As I've said elsewhere it's probably better to think in terms of a colour's true nature (which colour it is biased towards if any) rather than the cool/warm idea since some colours are hard to break down in this way - all blues are cool for instance and which of green or violet (both cool colours) is warmer is a judgement call, so whether or not a green- or violet-blue is warm or cool is debatable.
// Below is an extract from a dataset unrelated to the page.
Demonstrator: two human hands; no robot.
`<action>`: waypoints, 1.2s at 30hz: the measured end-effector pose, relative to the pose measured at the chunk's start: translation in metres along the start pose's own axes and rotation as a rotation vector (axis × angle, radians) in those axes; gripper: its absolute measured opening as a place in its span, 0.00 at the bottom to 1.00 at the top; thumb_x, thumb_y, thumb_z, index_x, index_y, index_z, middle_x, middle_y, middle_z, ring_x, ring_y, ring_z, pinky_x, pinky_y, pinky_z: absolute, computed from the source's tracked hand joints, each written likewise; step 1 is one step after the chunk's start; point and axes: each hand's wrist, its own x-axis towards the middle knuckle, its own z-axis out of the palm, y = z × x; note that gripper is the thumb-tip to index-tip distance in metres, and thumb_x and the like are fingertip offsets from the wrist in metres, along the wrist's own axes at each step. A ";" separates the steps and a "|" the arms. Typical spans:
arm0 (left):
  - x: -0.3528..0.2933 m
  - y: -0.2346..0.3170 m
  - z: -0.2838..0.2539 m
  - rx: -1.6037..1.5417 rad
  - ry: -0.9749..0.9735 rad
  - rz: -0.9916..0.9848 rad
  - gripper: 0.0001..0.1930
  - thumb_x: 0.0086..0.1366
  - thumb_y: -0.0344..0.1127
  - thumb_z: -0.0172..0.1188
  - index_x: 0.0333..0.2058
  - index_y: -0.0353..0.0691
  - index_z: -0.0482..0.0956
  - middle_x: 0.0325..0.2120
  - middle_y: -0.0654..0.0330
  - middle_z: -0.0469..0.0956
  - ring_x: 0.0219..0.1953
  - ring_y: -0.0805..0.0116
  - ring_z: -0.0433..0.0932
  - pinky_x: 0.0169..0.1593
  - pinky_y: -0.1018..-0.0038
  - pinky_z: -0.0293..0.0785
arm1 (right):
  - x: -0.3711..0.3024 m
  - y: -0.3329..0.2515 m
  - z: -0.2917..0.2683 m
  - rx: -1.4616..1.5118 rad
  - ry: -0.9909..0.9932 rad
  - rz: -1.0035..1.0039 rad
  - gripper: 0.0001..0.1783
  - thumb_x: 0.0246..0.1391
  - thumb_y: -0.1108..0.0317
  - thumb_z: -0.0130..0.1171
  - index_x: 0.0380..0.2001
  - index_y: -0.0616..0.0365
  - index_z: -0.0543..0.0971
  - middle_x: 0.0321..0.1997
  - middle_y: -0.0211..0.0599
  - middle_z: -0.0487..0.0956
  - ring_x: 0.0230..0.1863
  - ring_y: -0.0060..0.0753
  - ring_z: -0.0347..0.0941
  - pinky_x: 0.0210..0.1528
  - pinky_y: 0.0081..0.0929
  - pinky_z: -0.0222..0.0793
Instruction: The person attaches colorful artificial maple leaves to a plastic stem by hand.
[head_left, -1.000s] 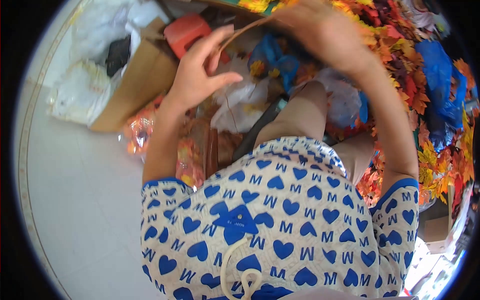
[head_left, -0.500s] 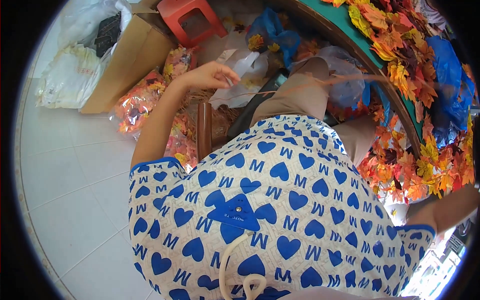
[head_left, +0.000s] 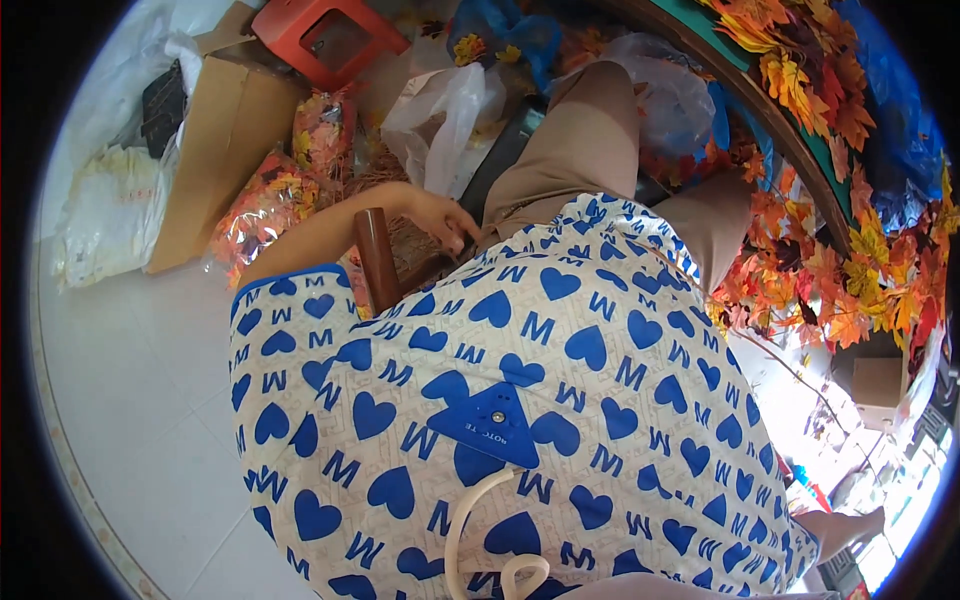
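My left hand (head_left: pixel 444 222) is lowered beside my left thigh, close to the brown trousers (head_left: pixel 560 165). Its fingers are loosely bent and slightly apart, and I see nothing in them. The forearm passes behind the brown wooden chair arm (head_left: pixel 375 258). At the lower right, part of my right arm (head_left: pixel 842 532) shows against bright glare; the hand itself is not visible. A long thin dark stem (head_left: pixel 800 380) slants down on the right, below orange and yellow artificial maple leaves (head_left: pixel 800 285). Where its lower end is held, if at all, cannot be made out.
Beyond my left hand are clear bags of artificial leaves (head_left: pixel 262 205), a white plastic bag (head_left: pixel 455 120), a cardboard box (head_left: pixel 225 150) and a red plastic stool (head_left: pixel 325 40). A green table with a brown edge (head_left: pixel 790 140) curves along the upper right, with blue plastic (head_left: pixel 905 100) on it.
My left hand has come down toward my lap. The right arm has swung lower and toward me. A thin stem that stretched across above my legs now hangs at the right.
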 end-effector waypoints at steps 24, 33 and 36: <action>-0.129 0.256 0.042 0.605 1.395 0.015 0.18 0.65 0.43 0.46 0.25 0.35 0.76 0.15 0.54 0.74 0.19 0.51 0.74 0.26 0.62 0.66 | 0.113 -0.539 0.161 1.791 -1.028 -0.117 0.35 0.63 0.44 0.30 0.53 0.66 0.68 0.48 0.46 0.75 0.48 0.34 0.72 0.54 0.29 0.66; 0.008 0.303 0.039 1.354 1.181 0.072 0.07 0.50 0.37 0.57 0.24 0.41 0.76 0.14 0.58 0.75 0.18 0.61 0.77 0.29 0.64 0.72 | 0.191 -0.703 0.126 2.268 -1.401 0.166 0.37 0.58 0.43 0.46 0.59 0.63 0.61 0.45 0.46 0.76 0.44 0.32 0.74 0.45 0.25 0.70; 0.043 0.283 0.033 1.456 1.012 0.176 0.08 0.47 0.37 0.58 0.26 0.43 0.77 0.19 0.61 0.76 0.23 0.62 0.78 0.34 0.64 0.73 | 0.191 -0.699 0.149 1.870 -0.751 0.044 0.21 0.63 0.56 0.43 0.50 0.61 0.71 0.27 0.32 0.76 0.27 0.17 0.69 0.31 0.14 0.65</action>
The best six primaries to have in my opinion (by best I mean the most versatile colours for mixes) are:
Blues
Phthalo Blue Green Shade - transparent, green-biased blue, very dark in masstone and with a lovely bright cyan undercolour. Makes very clean tints with white. Very high tinting strength. Makes the highest-chroma mixed greens of any blue (with Lemon Yellow, PY3, for example).
Ultramarine - the most violet-biased blue, moderately opaque but luminous when glazed. Fairly dark in masstone and dries very dark, can look almost black. Tints are relatively dull.

Reds
Cadmium Red Medium or Light - high-chroma, opaque, orange-red. Best red for mixing clean oranges.
A much better warm red than Naphthol Red Medium, both in mixing and opacity terms, but if you don't need opaque mixes much you won't miss it a great deal.
Permanent Rose or Quinacridone Magenta - clean, transparent red-violets. The rose is lighter in value and probably has the edge in versatility but the magenta will mix slightly better violets if you need them.
Since you already have Permanent Alizarin Crimson you probably won't need another cool red unless you have a specific need for very bright mixed violets.

Yellows
Lemon Yellow - (used to be Azo Yellow Light) a bright, clean, green-yellow. Quite transparent. Mixes very bright greens with Phthalo Blue GS.
Azo Yellow Medium should work more than adequately as your cool yellow and is slightly more opaque; if you add Phthalo Green BS (see below) you won't need to be able to mix brighter greens from yellow and blue.
Cadmium Yellow Light - one of the highest-chroma yellows. Opaque. Mixes superb oranges with cadmium red but still makes quite bright greens with Phthalo Blue GS.

Greens
Phthalo Green Blue Shade - hands-down the best single green. In common with the blue members of the family very transparent and very high in tinting strength, also dark in masstone but still has a clean, bright undercolour.

Earths
I use and like quite a few but the most useful are probably Burnt Umber and Red Iron Oxide I prefer the second over Burnt Sienna because it is so opaque but since you already have this you might not have a need for another red-brown. A workable substitute for Burnt Umber can also be mixed from it if you want, adding Mars Black and maybe a touch of Naphthol Red.
You might also like to have one of the yellow earths, Yellow Ochre, Gold Ochre or Mars Yellow depending on which colour you prefer, there is not a great deal of difference between them in use. Many people like one as an easier starting point for subdued greens and fleshtones for example.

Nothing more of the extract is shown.